All-in-one LM Studio plugin: 50+ local tools, persistent memory, sub-agent delegation, design systems, and media analysis. Modular architecture with smart output caps on all tools, near-duplicate memory detection (TF-IDF + Jaccard), HTML asset auditing, tiered memory injection (L0 identity → L1 essential → L2 contextual), 58 pre-cached design system references, pattern-matched delegation hints (EN/PT), and auto hints that guide local models to use efficient editing patterns. Optimized for models with limited context (4K-20K tokens).

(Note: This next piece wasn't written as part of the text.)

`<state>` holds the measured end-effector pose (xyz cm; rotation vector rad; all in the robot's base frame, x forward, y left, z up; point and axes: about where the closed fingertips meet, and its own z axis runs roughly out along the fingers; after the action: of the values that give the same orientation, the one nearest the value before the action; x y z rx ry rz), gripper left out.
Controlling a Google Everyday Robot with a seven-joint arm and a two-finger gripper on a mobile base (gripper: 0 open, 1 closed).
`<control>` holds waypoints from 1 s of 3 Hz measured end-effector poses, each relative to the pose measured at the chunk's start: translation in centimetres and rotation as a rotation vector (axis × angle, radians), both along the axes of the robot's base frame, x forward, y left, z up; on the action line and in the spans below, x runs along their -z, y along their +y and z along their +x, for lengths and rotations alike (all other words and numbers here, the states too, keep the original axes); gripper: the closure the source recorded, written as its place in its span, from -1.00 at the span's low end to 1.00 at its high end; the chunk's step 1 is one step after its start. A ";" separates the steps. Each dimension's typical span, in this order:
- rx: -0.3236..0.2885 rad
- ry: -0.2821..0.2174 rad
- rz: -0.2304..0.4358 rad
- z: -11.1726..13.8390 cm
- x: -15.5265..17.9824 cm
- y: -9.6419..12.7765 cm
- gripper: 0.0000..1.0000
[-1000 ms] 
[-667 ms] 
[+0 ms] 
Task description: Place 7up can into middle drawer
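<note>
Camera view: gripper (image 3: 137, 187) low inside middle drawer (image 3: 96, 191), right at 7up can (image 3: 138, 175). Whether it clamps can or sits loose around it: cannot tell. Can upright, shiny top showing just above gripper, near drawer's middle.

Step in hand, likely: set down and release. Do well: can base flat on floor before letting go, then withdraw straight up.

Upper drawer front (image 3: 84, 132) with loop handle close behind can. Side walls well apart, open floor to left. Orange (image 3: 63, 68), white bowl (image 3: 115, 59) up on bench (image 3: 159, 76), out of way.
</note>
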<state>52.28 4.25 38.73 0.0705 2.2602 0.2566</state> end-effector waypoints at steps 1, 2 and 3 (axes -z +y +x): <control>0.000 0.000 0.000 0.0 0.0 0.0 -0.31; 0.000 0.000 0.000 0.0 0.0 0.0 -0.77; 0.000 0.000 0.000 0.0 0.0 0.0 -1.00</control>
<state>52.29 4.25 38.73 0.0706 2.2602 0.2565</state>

An all-in-one plugin for LM Studio that merges powerful local tools, persistent memory, sub-agent delegation, and media analysis into a single unified experience.
Maestro combines and extends the best community plugins into one cohesive package, optimized for local models with limited context windows (4K-20K tokens).
Document parsing — read PDFs and DOCX files as text
Git Integration
git_status, git_diff, git_commit, git_log — all built in
Web & Research
Web search via DuckDuckGo API — lightweight, no browser dependencies
Web scraping — fetch_web_content with smart text extraction (strips scripts, nav, ads)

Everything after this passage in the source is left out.